(Problem statement): The answer must consist of every line in the data that contains "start".

(Dataset excerpt):
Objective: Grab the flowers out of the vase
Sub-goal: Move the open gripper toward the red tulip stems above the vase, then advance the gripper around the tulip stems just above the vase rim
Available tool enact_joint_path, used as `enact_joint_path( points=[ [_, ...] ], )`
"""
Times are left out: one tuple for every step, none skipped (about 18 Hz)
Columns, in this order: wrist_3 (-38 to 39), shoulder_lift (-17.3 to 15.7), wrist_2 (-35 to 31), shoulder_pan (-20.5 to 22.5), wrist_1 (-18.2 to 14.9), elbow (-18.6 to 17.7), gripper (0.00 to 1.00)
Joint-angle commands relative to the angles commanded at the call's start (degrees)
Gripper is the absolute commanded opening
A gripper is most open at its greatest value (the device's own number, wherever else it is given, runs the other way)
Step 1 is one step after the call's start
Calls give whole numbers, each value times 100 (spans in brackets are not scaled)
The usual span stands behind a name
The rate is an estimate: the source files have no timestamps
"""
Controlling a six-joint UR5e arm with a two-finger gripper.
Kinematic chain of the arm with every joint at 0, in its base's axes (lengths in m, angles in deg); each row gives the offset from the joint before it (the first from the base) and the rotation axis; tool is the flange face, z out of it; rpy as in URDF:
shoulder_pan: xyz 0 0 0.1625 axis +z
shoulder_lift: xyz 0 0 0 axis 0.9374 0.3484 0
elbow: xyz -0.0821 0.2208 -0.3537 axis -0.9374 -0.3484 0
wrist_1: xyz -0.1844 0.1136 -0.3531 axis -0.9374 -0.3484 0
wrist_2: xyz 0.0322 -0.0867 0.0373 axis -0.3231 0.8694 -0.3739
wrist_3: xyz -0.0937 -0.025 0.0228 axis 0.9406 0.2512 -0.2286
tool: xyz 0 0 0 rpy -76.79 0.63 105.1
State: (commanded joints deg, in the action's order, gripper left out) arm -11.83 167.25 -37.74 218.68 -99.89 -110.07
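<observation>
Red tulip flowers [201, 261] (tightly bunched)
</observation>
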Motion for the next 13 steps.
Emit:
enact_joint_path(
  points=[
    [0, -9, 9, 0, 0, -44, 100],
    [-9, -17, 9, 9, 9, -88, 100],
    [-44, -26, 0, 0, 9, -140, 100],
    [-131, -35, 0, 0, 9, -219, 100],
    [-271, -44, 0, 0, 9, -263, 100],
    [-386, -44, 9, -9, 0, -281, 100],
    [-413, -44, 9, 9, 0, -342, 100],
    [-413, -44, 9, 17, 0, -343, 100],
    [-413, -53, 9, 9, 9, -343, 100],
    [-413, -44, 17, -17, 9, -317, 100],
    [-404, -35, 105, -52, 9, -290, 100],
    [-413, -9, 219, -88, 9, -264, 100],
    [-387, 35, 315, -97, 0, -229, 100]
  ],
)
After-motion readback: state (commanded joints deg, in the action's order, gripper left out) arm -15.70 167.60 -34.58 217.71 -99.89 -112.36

(Answer section):
Joint-angle commands relative to the angles commanded at the call's start (degrees)
Step 1 is one step after the call's start

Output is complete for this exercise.